Have you ever wondered why emotional suffering feels so overwhelming, or how our brains create and interpret emotions? Renowned neuroscientist and psychologist Lisa Feldman Barrett offers groundbreaking insights into these questions, changing the way we understand emotional experiences and their impact on our lives.
How the Brain Creates Emotions
Lisa Feldman Barrett, in her research and her book How Emotions Are Made, challenges the traditional idea that emotions are universal and hardwired into the brain. Instead, she introduces the concept of emotional construction. According to Barrett, emotions are not fixed reactions but predictions our brain generates based on past experiences, culture, and context.
Here’s how it works:
- Prediction: Your brain uses past experiences to predict what’s happening in the present.
- Sensory Input: These predictions are matched with real-time sensory data from your body and surroundings.
- Concepts: Your brain uses emotional concepts (like “anger” or “joy”) to make sense of the signals.
- Experience: The result is what you feel—your emotional experience.
This means emotions are not something that happens to you; they are something your brain constructs.
Emotional Suffering and the Brain
Barrett’s work also sheds light on why emotional suffering can feel so debilitating.
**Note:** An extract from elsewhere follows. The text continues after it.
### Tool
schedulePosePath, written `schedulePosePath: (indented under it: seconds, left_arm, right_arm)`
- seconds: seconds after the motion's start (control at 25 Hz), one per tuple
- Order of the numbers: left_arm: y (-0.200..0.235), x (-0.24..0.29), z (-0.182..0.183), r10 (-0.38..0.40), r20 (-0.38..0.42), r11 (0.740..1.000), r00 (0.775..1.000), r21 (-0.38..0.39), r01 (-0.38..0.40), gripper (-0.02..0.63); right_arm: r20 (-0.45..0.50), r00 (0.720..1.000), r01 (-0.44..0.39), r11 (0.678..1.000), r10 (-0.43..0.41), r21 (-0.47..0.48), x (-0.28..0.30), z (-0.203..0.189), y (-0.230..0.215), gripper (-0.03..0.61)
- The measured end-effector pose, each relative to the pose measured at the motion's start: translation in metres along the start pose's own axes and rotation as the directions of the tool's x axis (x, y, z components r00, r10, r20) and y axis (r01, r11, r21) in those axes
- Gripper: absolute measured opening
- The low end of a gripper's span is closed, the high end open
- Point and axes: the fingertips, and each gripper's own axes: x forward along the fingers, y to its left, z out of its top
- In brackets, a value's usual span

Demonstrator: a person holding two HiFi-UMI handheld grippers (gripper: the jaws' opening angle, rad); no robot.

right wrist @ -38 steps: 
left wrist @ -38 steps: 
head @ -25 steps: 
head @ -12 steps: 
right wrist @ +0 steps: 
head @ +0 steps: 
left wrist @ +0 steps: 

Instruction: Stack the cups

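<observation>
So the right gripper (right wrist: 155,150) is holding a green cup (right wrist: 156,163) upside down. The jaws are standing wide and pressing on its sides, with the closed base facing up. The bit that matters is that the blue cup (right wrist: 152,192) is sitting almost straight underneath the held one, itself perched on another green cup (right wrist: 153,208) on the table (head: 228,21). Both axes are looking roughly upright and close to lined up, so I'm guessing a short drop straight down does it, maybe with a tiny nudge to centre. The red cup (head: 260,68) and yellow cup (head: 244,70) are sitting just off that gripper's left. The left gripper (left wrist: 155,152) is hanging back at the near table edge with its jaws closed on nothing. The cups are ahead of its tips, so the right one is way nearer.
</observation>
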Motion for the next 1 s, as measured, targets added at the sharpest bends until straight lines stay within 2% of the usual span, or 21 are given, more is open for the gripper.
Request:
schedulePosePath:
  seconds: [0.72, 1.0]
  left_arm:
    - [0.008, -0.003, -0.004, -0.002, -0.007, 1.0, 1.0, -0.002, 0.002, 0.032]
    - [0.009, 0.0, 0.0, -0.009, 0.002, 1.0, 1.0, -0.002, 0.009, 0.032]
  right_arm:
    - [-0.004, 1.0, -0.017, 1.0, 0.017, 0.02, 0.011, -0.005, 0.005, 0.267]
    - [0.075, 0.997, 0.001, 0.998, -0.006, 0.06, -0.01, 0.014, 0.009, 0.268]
The brain is constantly interpreting physical sensations (like a racing heart or muscle tension) and giving them emotional meaning. When these interpretations are tied to negative predictions—based on past trauma, stress, or chronic worry—the result can be overwhelming emotional pain.
However, because emotions are constructed, we have the power to reshape them. By reframing how we interpret sensations and experiences, we can change the way our brain predicts and constructs emotions.
How to Reduce Emotional Suffering
1️⃣ Build Emotional Granularity
Barrett emphasizes the importance of having a rich emotional vocabulary. Instead of just feeling “bad,” try naming your emotions specifically, such as “frustrated,” “disappointed,” or “anxious.” This helps your brain create more nuanced predictions and reduces suffering.
2️⃣ Practice Interoception
Interoception is the ability to sense your internal body signals, like your heartbeat or breath. By tuning into these sensations without judgment, you can break the cycle of negative emotional predictions.
3️⃣ Reframe Your Experiences
Challenge the meaning you assign to certain situations. For example, instead of seeing a racing heart as anxiety, you might turn towards it with curiousity and awareness.
4️⃣ Develop Emotional Habits
Engaging in mindfulness, self-care, and regular physical activity can help your brain learn healthier emotional patterns over time.
Why This Matters
Lisa Feldman Barrett’s work teaches us that emotional suffering isn’t something we’re doomed to endure—it’s something we can influence. By understanding how our brains construct emotions, we gain tools to reshape our emotional world, fostering resilience, balance, and well-being.
Emotional suffering may feel out of our control, but with knowledge and practice, we can transform our relationship with our emotions and live more empowered lives.